Second, I've now convinced myself that placing a thermowell w/ controller probe in the fermenting beer is not such a good idea. Most controllers run with a 3 or 4 degree temperature offset, so the beer temp would be swinging up up and down. Plus, the lag time for the temp to reach the probe may cause the outer areas of the fermenter to be too cold before the controller shuts off. And trying to tighten the temp offset just makes the compressor work harder. I guess I'll just have to manually monitor the internal carboy temp and adjust the ferment chamber temp accordingly.
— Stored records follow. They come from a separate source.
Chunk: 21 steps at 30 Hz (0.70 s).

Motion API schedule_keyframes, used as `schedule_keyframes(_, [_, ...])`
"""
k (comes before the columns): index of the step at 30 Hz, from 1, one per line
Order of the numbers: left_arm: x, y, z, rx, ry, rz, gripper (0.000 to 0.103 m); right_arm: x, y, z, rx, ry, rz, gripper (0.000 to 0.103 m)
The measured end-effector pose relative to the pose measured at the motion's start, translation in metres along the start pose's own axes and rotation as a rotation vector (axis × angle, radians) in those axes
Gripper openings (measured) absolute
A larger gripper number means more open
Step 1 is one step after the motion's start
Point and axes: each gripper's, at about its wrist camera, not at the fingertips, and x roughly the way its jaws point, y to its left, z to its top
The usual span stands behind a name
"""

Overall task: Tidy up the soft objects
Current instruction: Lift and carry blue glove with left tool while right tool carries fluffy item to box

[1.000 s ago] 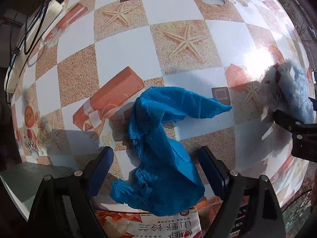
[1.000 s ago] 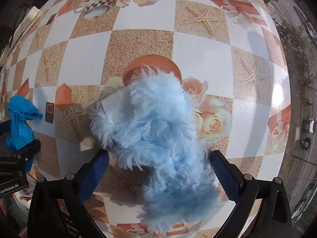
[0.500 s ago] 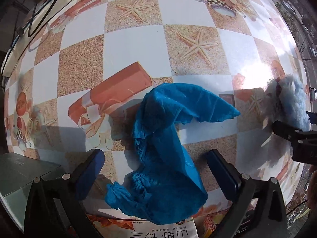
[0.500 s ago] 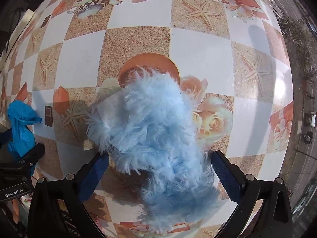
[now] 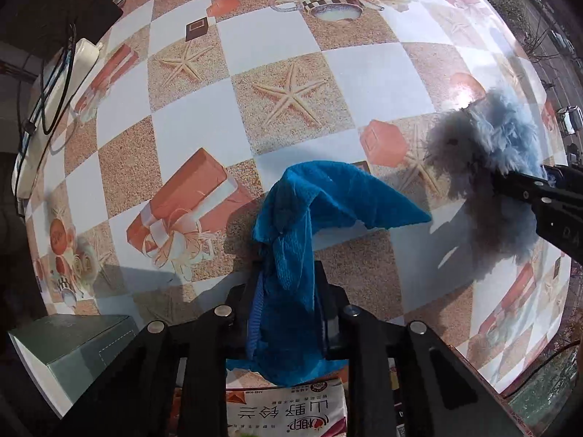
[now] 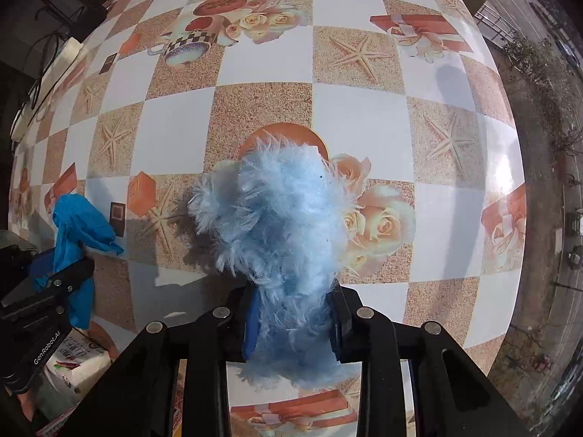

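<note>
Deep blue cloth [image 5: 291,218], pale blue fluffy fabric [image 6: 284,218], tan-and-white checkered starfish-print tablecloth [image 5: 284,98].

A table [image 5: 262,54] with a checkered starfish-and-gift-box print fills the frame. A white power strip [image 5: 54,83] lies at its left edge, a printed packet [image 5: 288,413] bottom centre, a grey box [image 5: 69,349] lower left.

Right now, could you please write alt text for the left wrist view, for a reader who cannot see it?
The left gripper is shut on a blue cloth whose far end drapes over a tablecloth printed with starfish and gift boxes. At right, the right gripper holds a fluffy pale-blue piece; a grey box sits lower left.
</note>
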Motion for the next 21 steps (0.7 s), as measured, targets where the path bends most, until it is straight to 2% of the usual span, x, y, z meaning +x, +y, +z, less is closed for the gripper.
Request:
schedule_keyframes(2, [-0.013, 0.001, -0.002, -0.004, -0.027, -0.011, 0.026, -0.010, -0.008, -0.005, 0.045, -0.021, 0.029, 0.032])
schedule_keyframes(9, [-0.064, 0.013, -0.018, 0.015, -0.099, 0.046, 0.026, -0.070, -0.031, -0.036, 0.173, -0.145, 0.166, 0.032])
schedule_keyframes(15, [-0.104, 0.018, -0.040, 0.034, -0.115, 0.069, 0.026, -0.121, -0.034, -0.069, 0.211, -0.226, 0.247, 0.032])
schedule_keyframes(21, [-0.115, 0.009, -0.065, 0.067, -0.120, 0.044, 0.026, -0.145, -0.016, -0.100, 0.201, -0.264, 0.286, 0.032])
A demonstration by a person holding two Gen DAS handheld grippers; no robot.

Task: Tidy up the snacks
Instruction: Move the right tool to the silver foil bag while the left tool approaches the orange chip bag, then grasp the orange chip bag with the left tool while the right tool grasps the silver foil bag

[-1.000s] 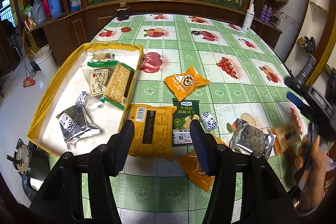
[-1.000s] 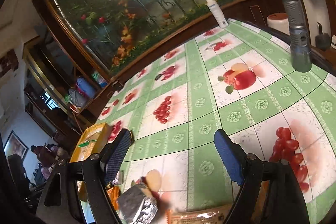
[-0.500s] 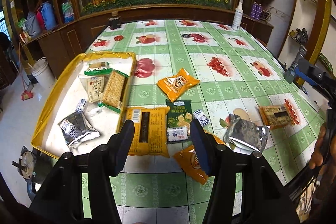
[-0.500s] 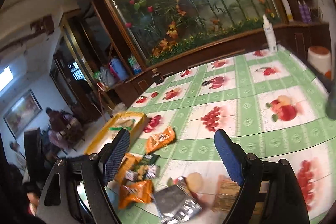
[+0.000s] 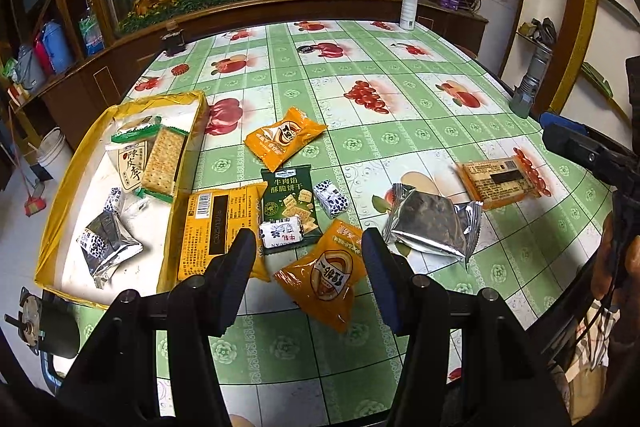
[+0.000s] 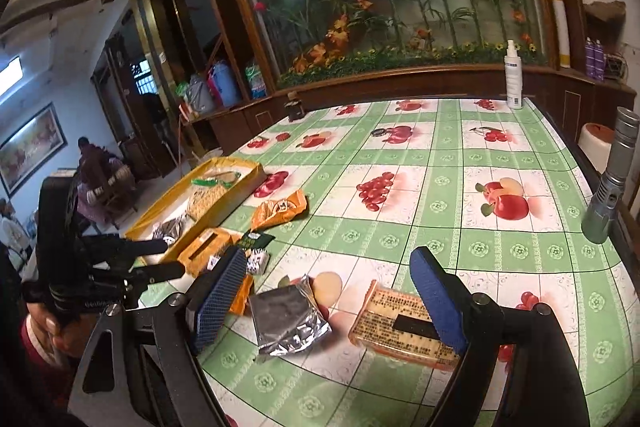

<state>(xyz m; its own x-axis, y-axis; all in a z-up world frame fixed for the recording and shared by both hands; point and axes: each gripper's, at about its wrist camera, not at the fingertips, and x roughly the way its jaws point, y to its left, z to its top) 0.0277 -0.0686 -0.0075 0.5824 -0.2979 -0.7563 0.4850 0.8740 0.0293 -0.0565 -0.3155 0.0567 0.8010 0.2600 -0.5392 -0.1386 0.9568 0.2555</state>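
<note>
In the left wrist view, a yellow tray (image 5: 56, 187) at left held crackers (image 5: 162, 163). The left gripper (image 5: 308, 247) hung open and empty at lower centre over snack packets (image 5: 316, 273) on the table (image 5: 400, 99). In the right wrist view, the right gripper (image 6: 328, 279) stood open, empty, above a foil pack (image 6: 286, 319).

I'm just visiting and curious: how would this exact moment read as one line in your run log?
phase: between picks | left gripper: open, empty | right gripper: open, empty | yellow box: partly filled | snacks loose on table
</note>
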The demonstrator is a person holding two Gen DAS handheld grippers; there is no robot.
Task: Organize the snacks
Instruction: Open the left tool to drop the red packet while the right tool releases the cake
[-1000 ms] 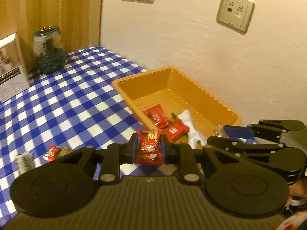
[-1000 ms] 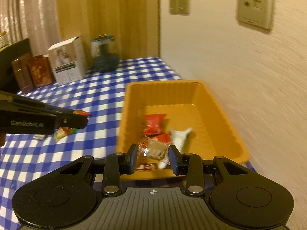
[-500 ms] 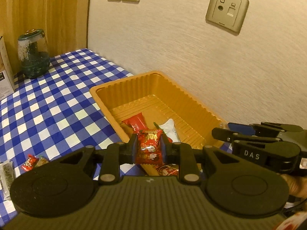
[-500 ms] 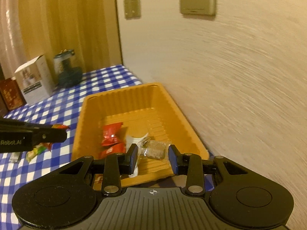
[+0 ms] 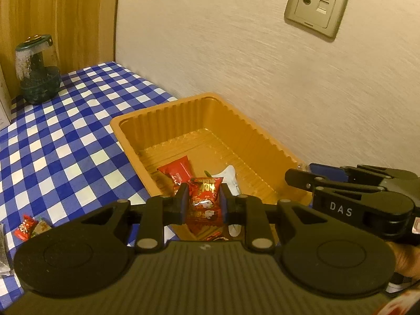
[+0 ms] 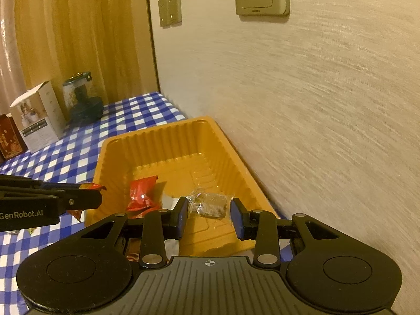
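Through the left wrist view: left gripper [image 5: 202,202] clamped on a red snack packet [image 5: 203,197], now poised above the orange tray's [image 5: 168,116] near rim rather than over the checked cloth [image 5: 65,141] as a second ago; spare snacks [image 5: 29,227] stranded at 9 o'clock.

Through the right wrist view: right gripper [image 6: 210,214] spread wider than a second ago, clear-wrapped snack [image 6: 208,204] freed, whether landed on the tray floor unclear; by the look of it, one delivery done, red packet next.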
I'm glad we had this discussion!   :D
The stick on Fermometers are very accurate. Then you can be the controller. Which will work just fine with frequent checks. The first few days of fermentation are the more important time period. At first you'll need to adjust the temperature down to control the rising fermentation temeperature. As it settles down you'll need to increase the fridge temperature to prevent it from chilling too low. After that it is pretty stable. Unfortunately every beer will be different. Lagers change slowly, ales more quickly, and keep a very close eye on big beers.

As for a thermowell, it will have the least lag time of any type of measurement. I am not aware that the fermenting wort has different temperatures in different areas. I think the fact that fermentation is happening everywhere and the circulation of the wort will keep it pretty uniform. I will compare my thermowell and Fermometer next time.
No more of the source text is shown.